Coding on CUDA

  1. Most memory-related functions work with memory length in bytes, e.g. cudaMallocXxx, cudaMemcpyXxx.

  2. As CUDA Streams are widely used, whenever unsure and there’s need, do synchronisation as cudaDeviceSynchronize().

  3. The CUDA Unified Memory is greatly handy.
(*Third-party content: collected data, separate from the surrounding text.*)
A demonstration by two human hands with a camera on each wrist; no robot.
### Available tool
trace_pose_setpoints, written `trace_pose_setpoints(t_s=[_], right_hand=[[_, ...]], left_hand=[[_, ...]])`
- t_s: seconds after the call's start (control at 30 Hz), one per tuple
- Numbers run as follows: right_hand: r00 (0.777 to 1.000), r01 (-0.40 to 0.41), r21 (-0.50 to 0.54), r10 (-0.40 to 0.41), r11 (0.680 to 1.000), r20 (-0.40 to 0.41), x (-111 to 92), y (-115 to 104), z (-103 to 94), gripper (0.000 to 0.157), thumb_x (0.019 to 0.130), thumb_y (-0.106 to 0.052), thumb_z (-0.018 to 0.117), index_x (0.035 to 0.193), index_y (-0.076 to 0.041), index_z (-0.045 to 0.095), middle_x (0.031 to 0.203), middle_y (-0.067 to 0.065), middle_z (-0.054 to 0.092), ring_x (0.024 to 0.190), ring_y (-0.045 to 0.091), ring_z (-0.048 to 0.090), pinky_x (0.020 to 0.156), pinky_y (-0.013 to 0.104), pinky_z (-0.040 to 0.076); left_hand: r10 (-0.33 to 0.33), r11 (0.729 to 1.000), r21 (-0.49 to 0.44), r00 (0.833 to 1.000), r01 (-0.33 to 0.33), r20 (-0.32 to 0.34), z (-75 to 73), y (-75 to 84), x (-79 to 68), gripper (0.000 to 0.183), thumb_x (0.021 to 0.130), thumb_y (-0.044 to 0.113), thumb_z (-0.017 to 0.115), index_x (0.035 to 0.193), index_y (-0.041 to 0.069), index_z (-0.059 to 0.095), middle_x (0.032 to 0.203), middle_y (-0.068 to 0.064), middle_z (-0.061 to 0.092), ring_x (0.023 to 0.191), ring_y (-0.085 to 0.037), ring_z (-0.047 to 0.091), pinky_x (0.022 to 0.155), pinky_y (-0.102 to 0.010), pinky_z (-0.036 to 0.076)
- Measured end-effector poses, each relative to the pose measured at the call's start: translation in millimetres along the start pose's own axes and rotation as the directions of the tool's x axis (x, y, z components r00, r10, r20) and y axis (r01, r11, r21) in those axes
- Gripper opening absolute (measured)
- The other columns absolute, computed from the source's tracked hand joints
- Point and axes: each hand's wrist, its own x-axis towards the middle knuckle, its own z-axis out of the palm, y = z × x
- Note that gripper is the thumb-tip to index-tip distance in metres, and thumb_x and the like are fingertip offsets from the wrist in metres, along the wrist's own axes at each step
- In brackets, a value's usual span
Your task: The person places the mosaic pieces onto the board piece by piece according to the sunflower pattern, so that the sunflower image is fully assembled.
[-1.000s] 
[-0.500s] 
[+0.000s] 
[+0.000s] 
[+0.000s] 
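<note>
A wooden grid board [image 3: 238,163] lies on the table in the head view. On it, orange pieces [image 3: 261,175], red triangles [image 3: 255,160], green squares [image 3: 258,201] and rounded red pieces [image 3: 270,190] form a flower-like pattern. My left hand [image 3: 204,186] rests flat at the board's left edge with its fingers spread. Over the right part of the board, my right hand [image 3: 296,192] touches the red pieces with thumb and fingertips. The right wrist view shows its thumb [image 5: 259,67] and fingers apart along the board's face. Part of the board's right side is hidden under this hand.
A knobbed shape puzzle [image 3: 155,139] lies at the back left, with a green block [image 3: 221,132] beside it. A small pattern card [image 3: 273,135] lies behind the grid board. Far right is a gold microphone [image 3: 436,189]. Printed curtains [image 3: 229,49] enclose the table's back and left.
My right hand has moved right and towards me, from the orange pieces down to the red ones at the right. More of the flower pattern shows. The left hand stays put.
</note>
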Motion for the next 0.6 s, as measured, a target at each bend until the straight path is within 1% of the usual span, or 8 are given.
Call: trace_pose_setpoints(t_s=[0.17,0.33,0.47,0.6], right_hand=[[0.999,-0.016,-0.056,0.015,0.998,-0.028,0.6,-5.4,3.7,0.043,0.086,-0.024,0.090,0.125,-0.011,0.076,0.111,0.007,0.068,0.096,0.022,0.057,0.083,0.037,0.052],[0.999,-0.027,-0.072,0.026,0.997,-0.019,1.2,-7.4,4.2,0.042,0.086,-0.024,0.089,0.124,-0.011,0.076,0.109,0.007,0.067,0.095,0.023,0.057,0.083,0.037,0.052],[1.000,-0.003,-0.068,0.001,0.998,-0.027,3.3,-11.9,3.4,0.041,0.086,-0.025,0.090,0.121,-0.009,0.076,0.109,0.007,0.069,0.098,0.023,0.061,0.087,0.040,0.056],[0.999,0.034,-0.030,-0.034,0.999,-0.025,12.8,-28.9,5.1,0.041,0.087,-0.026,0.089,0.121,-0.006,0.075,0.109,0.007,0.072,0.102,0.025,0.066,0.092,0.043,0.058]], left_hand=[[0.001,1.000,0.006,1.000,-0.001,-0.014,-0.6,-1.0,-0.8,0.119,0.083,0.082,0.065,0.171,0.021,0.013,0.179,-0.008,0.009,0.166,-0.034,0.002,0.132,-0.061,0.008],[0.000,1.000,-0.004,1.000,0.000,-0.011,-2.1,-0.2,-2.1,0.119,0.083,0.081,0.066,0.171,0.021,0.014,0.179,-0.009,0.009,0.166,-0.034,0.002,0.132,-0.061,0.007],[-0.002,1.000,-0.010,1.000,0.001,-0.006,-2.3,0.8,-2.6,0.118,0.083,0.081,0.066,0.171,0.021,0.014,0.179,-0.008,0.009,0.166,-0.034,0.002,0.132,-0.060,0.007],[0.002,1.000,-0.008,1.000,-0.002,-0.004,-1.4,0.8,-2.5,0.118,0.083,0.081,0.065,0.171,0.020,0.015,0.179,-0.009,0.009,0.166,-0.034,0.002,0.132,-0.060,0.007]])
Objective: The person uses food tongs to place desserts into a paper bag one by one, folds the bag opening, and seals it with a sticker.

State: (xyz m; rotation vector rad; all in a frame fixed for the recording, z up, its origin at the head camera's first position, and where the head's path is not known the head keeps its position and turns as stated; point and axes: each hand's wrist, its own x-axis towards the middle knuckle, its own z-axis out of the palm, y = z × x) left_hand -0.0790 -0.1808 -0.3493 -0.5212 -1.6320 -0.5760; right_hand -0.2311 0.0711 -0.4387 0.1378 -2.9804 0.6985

It can be allocated by cudaMallocManaged() and released by cudaFree().

  4. Below is a sample snippet for nvcc gencode instruction.

# CUDA architecture setting: going with all of them.
# For CUDA < 6.0, comment the *_50 lines for compatibility.
CUDA_ARCH := -gencode arch=compute_30,code=sm_30 \
	-gencode arch=compute_35,code=sm_35 \
	-gencode arch=compute_50,code=sm_50 \
	-gencode arch=compute_50,code=compute_50

Testing on CUDA

Below is a sample snippet of Makefile for making C++ test files for CUDA.

ifeq ($(USE_CUDA), 1)
# All tests for GPU in *_test_gpu.cu
TEST_SRC_GPU = $(wildcard tests/cpp/*_test_gpu.cu)
TEST_GPU = $(patsubst tests/cpp/%_test_gpu.cu, tests/cpp/%_test_gpu, $(TEST_SRC_GPU))
override TEST += $(TEST_GPU)

tests/cpp/%_test_gpu : tests/cpp/%_test_gpu.cu lib/libmxnet.a
  $(NVCC) $(NVCCFLAGS) $(CUDA_ARCH) -Xcompiler "$(CFLAGS) -I$(GTEST_INC)" -M -MT tests/cpp/$*_test_gpu $< >tests/cpp/$*_test_gpu.d
  $(NVCC) -c $(NVCCFLAGS) $(CUDA_ARCH) -Xcompiler "$(CFLAGS) -I$(GTEST_INC)" -o $@.o $(filter %.cu, $^)
  $(CXX) -o $@ $@.o $(filter %.a, $^) -L$(GTEST_LIB) -lgtest $(LDFLAGS) -lcudart

endif